What role will China’s Belt and Road Initiative play in the future?

While Chinese President Xi Jinping was celebrating the 10th anniversary of the Belt and Road Initiative (BRI) in 2023, the media from China and the West seemed to be caught in a trap of their own making, with one side praising it and the other criticizing it mercilessly. However, the Chinese government has quietly begun to change its approach. Whether anyone likes it or not, the BRI has had an extraordinary impact on the world by improving infrastructure in poorer areas of Asia, Africa and Latin America while boosting Beijing’s diplomatic reach. It may be time for a global rethink of the BRI.

Original intent and Xi’s windfall
The BRI was started to solve China’s product glut (steel, cement and other such basic materials) and to make more efficient use of China’s foreign exchange reserves through lending. This neo-mercantilism aimed at dumping more products into Europe and other regions. Up to now, the initial goal was only partially realized, including the building of additional infrastructure, such as freight railroads from various parts of China to Europe.

Over time, BRI aims shifted and expanded globally: as of August 2023, about 150 countries had signed up to the initiative. The BRI ended up serving as a valuable platform for developing President Xi’s ambitions as a world leader. The BRI also presented an opportunity to export Chinese goods to countries that are not affluent and to extract natural resources from those developing nations. The data suggests that Asia, Africa and Latin America have become important destinations for commodity exports, accounting for about 21 percent of China’s total exports in 2022, according to official Chinese government figures.

At the same time, China has invested in many unprofitable infrastructure projects in several countries. According to Chinese official figures released in 2024, the debt owed to the Export-Import Bank of China by countries participating in the BRI has reached more than $300 billion out of China’s total engagement of roughly $1 trillion since the start of BRI. According to a recent study from Griffith University in Australia and Fudan University in Shanghai, China’s investment into BRI countries last year was the highest since 2018, and almost 80 percent higher than in 2022, with Chinese companies directing almost $50 billion into overseas projects. The total engagement includes about $600 billion in construction contracts and about $420 billion in non-financial investments, according to the Green Finance and Development Center in Shanghai. At first, China saw generosity in granting credits as an important feature of the BRI projects. But now, the inability of debtor countries to repay their loans is increasingly troublesome to Beijing, which has announced a policy shift to “small and elegant” projects; these less frequently involve infrastructure construction.
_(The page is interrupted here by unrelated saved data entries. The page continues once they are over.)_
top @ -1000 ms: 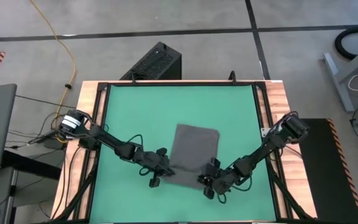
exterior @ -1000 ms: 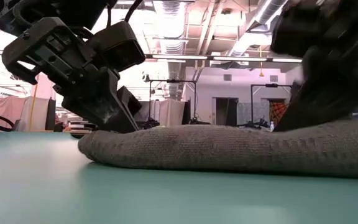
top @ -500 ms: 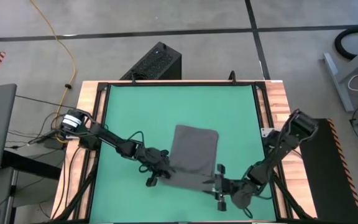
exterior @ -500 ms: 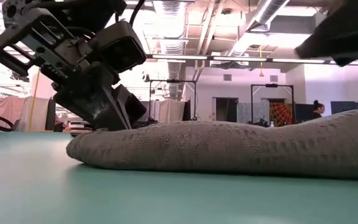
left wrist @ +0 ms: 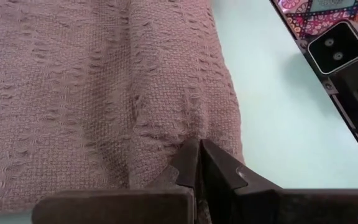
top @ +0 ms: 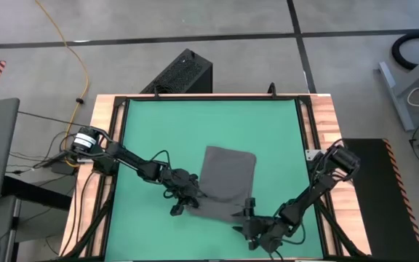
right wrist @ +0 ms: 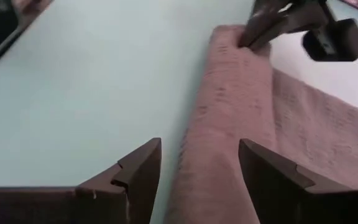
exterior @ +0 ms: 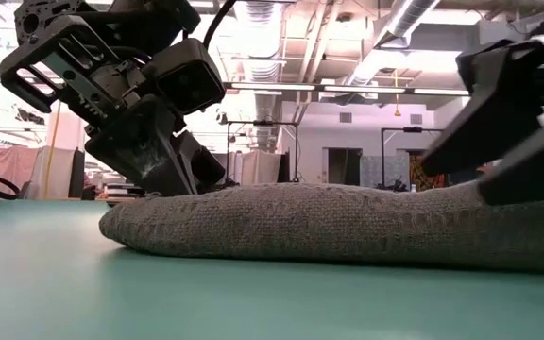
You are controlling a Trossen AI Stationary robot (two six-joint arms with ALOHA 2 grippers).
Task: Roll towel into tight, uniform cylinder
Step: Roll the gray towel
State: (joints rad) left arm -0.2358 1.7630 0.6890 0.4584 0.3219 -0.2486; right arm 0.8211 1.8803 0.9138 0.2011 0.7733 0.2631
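Towel [top: 228, 178]: one grey cloth, on the green mat [top: 158, 127] near the front middle, its front edge folded over into a thick roll.
My left gripper [top: 188, 202]: fingers pinched together on the roll's left end.
My right gripper [right wrist: 199, 163]: fingers spread wide astride the roll's right end, gripping nothing.
Grippers: two, both mine.
Mats: one.

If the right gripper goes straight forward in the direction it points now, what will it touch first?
Most likely the towel: its rolled near edge lies between the open fingers of the right gripper and runs ahead toward the left gripper, pinched shut on the far end. Depth is unclear.
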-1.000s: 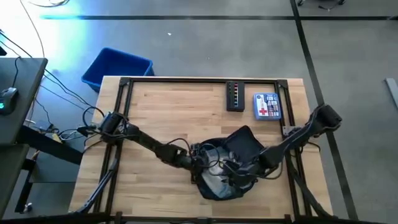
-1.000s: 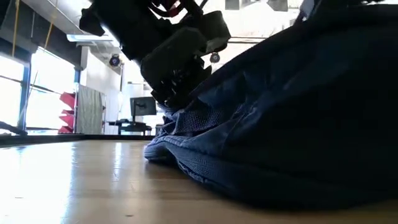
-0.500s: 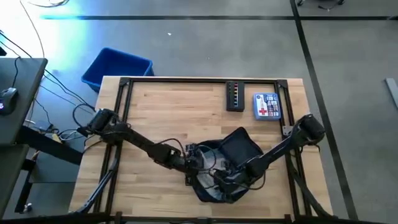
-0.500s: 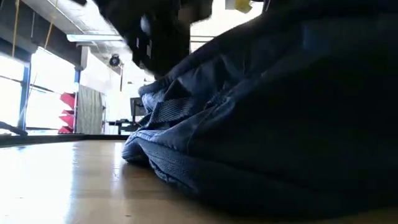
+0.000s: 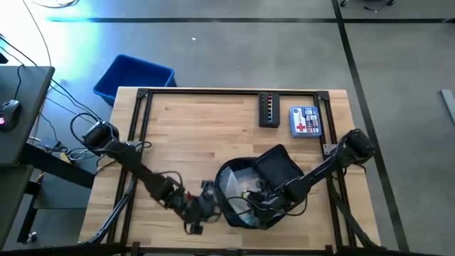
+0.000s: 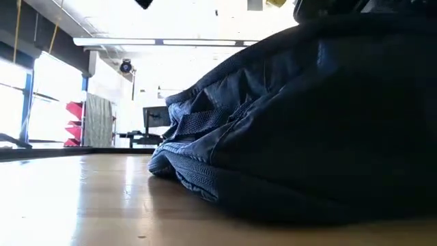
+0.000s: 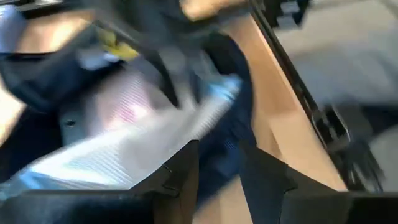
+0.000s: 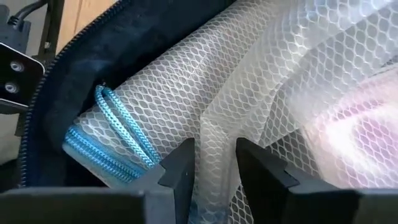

Economic considerations have often given way to more political tradeoffs. Beijing pressured some state-owned enterprises to participate in Belt and Road projects in certain economically less attractive countries such as Belarus. There are certainly many impressive projects. However, they were often accompanied by dark sides. Many beneficiary countries took advantage of the BRI projects to breed new forms of corruption. Finally, China’s imperial style made it impossible to guarantee the quality of the projects. One such case is Nepal’s poorly built $216 million international airport. Chinese contractors are accused of ignoring international best practices in the bidding process and inspections.

Due to insufficient due diligence, China has not been able to receive its expected return. The China-Pakistan Economic Corridor (CPEC) is a prime example. It was the flagship of President Xi’s handpicked projects, with more than $100 billion in related investments. Several projects were thrown into disarray during the 2018-2022 period when the government of former Pakistani Prime Minister Imran Khan raised allegations of corruption. The scandal was so gross that on the 10th anniversary of the BRI, it disappeared from the public narrative.

Considerable undertakings have not brought much tangible benefit to China’s economy. The BRI began to be overshadowed by geopolitics when the U.S.-China trade war began in 2017. And now, after a decade, it has become a tool for President Xi to build a “road to a new global order.”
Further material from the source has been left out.